Each line below either holds the string "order" or doesn't. Count those that do and give only the number.

* _DATASET EXCERPTS_
== Segment start ==
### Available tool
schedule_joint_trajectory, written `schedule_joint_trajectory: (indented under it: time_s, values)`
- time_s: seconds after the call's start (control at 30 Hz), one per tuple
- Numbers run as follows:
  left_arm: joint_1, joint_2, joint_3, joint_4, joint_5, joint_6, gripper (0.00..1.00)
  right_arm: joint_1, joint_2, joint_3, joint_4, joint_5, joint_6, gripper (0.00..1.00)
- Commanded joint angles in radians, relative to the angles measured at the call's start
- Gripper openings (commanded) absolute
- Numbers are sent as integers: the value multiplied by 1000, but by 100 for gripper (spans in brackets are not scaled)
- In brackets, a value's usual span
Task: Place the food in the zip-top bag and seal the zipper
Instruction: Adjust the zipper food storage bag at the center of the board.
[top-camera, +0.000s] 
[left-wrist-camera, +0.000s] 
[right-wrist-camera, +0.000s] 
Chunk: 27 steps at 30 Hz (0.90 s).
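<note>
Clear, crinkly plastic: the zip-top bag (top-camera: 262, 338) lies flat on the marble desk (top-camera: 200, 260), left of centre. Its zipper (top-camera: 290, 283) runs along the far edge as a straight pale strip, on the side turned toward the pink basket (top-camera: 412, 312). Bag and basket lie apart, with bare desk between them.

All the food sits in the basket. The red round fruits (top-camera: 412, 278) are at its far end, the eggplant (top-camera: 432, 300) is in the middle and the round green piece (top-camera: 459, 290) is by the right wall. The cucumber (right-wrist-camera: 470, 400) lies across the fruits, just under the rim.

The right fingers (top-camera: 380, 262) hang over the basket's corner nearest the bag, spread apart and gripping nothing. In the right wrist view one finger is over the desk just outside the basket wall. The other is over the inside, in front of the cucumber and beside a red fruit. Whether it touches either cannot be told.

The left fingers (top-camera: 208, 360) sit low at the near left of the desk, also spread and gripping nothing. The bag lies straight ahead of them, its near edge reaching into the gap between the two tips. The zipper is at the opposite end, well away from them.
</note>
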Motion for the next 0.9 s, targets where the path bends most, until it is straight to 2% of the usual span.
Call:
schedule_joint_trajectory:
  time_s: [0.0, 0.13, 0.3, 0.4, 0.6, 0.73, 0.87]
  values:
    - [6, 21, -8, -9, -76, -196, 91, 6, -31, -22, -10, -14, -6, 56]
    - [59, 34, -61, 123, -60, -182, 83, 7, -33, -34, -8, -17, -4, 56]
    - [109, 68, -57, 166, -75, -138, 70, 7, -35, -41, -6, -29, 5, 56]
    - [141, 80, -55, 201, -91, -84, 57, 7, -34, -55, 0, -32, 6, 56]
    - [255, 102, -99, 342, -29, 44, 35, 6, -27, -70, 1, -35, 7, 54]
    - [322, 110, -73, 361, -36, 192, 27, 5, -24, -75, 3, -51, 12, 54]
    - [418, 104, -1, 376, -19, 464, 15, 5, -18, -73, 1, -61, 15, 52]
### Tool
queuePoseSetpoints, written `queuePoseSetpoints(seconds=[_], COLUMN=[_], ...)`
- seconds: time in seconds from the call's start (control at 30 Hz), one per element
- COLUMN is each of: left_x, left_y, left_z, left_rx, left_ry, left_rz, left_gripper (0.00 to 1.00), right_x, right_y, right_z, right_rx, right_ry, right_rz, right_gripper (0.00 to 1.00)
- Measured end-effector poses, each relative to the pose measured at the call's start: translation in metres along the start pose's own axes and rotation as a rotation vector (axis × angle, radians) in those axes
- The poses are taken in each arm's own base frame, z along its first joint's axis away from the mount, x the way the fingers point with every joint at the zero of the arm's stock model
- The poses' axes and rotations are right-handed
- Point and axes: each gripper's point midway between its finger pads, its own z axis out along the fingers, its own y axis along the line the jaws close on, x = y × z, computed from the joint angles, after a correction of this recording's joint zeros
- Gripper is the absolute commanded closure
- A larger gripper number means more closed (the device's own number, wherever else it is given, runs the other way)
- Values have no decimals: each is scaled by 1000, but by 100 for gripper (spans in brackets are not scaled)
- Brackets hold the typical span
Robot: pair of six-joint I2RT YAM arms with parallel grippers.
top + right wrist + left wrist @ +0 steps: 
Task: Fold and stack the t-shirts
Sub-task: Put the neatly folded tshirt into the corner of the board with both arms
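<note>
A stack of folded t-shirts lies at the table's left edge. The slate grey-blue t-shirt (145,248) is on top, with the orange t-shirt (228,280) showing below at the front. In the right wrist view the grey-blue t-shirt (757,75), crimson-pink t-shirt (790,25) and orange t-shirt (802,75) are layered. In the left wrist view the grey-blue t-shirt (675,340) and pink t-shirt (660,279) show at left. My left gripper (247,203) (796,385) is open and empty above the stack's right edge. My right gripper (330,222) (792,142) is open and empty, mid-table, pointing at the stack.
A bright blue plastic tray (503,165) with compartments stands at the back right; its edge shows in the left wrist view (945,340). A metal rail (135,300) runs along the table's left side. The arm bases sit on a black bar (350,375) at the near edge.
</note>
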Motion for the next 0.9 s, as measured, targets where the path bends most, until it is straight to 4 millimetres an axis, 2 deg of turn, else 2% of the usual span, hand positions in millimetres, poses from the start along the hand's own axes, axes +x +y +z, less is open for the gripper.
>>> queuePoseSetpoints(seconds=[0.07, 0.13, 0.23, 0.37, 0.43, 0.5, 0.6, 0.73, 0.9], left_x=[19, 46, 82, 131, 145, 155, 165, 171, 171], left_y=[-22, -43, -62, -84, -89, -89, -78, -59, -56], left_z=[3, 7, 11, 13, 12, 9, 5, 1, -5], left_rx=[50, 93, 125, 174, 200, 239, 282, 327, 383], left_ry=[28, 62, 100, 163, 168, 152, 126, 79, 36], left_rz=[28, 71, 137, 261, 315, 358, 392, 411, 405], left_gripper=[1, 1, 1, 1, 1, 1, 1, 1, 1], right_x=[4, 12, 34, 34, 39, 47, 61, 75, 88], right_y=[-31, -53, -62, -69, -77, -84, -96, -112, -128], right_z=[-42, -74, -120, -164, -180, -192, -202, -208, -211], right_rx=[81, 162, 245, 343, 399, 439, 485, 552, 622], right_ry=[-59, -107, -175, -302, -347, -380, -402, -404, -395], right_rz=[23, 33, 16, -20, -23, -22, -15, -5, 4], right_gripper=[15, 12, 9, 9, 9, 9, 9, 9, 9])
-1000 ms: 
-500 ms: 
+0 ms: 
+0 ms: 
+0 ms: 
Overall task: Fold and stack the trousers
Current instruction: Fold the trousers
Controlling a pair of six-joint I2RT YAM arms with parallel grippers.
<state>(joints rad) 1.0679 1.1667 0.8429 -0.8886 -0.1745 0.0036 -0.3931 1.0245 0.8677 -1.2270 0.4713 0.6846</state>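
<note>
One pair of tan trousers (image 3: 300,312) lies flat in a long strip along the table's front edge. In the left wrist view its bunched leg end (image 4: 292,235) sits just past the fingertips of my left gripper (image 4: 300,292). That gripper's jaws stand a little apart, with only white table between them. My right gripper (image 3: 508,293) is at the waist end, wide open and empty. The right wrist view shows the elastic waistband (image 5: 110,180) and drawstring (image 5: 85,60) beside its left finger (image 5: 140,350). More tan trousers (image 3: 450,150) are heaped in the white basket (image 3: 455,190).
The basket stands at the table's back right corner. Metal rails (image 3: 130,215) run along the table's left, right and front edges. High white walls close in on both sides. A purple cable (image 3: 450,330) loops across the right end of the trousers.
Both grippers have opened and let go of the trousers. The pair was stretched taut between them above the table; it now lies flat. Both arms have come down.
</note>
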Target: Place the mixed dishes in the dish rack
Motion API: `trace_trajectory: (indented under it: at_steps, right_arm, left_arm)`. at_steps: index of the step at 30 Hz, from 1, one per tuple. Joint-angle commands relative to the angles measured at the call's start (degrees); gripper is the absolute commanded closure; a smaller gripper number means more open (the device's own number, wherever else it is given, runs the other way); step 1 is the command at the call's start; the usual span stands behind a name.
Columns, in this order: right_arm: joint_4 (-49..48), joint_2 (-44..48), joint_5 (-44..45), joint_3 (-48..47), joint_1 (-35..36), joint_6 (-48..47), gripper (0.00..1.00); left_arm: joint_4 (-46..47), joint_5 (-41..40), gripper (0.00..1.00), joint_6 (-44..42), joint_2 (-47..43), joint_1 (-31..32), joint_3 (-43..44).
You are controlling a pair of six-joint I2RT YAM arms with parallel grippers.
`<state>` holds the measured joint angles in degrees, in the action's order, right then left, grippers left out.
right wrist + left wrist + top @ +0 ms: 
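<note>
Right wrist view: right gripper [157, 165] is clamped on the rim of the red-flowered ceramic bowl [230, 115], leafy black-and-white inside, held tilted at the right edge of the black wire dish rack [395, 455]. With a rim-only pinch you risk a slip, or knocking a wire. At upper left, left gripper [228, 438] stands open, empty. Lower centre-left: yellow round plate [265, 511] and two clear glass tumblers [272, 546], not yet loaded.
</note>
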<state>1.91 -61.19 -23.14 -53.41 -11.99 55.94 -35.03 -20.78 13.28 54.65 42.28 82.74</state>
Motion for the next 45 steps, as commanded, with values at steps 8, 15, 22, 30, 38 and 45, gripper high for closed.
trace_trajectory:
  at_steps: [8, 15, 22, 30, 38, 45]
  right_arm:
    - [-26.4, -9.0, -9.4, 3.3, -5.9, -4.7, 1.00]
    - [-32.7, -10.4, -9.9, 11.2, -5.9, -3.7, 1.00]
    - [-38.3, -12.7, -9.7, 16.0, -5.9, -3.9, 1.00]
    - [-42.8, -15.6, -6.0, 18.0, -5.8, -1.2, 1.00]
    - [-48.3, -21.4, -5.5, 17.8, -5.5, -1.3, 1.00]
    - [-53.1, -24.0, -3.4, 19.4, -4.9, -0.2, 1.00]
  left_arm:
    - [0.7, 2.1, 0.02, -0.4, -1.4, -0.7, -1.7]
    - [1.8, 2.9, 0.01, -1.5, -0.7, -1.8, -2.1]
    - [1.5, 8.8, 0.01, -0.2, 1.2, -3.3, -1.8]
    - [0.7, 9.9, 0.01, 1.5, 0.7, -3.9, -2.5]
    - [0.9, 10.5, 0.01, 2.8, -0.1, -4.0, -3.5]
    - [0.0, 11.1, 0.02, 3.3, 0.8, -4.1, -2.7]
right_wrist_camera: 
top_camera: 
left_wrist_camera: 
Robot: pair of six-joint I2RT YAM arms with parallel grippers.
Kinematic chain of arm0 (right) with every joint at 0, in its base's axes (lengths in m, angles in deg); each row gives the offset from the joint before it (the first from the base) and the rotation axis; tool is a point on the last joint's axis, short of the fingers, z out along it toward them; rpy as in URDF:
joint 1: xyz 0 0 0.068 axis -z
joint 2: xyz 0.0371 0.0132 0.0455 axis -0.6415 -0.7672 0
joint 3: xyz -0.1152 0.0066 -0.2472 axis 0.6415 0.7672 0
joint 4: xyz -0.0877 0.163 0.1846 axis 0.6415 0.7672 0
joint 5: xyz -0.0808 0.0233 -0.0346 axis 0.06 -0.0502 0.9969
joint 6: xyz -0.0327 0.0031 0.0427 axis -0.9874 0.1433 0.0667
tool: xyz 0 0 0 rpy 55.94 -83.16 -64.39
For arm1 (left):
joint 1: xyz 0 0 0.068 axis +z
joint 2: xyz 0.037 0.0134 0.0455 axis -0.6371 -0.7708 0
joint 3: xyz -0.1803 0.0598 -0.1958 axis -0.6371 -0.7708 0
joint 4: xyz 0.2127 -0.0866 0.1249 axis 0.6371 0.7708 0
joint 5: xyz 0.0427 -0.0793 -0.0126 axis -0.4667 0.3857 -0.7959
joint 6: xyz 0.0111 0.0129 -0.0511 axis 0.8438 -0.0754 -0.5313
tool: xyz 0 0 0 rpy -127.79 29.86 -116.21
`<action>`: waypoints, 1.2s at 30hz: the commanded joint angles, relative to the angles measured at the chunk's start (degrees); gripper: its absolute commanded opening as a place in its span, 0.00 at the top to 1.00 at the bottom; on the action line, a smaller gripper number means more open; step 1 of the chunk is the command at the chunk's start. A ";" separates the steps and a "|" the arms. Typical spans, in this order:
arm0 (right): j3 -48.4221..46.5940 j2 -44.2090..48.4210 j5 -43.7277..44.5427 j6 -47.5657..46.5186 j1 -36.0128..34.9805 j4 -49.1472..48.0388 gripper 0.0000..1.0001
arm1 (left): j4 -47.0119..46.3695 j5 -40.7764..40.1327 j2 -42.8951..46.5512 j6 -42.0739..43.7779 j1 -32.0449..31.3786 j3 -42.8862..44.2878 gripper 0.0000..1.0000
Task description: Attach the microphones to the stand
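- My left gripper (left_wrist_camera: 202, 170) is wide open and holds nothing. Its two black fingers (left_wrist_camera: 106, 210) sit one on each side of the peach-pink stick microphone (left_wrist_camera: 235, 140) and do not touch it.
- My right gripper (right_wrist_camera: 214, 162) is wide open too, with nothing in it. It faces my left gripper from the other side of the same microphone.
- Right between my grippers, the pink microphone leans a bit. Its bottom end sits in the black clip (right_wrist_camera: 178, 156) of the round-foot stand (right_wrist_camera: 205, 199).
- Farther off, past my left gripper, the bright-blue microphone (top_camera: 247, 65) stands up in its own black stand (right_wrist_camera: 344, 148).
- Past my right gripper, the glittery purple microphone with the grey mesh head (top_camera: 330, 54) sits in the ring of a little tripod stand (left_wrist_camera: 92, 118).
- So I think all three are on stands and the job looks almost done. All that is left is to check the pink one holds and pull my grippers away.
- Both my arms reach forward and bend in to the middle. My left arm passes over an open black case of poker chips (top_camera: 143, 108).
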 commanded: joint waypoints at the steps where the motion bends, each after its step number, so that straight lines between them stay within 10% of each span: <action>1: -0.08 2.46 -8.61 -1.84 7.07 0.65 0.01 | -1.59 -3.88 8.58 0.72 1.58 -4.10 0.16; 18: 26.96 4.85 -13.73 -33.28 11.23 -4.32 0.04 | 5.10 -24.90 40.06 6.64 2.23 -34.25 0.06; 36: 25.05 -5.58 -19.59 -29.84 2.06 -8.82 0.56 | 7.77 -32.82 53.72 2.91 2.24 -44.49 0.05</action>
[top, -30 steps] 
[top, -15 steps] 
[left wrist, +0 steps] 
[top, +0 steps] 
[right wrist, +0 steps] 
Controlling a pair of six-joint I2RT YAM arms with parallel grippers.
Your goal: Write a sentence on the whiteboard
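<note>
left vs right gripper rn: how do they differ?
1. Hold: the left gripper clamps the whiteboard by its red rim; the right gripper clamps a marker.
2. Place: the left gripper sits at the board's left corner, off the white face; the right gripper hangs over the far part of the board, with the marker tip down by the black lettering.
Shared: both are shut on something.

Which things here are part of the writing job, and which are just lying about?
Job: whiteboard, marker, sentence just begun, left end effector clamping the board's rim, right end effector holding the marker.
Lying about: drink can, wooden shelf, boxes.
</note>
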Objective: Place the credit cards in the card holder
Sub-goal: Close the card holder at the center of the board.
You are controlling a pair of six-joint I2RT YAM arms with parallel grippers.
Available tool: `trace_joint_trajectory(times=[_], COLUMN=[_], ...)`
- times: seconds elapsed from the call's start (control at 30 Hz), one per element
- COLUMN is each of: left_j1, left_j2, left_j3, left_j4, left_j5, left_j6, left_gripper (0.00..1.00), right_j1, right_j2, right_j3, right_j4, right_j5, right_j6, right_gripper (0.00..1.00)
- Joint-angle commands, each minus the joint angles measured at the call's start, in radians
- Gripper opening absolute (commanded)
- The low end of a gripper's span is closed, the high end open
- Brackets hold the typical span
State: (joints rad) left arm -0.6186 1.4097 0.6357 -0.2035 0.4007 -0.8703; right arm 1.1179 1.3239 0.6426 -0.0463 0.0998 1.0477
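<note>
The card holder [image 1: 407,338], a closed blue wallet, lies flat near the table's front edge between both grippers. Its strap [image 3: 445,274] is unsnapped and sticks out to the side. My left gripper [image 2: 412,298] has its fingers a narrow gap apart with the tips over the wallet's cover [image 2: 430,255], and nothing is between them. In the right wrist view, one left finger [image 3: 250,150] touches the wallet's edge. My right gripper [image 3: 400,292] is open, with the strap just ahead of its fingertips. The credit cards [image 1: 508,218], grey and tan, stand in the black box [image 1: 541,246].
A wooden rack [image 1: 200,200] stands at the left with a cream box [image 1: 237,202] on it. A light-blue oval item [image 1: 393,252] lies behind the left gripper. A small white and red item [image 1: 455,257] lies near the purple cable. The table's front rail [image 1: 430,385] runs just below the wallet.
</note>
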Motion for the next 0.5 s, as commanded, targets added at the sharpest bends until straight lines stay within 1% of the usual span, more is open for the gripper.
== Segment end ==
* _RESULT_
3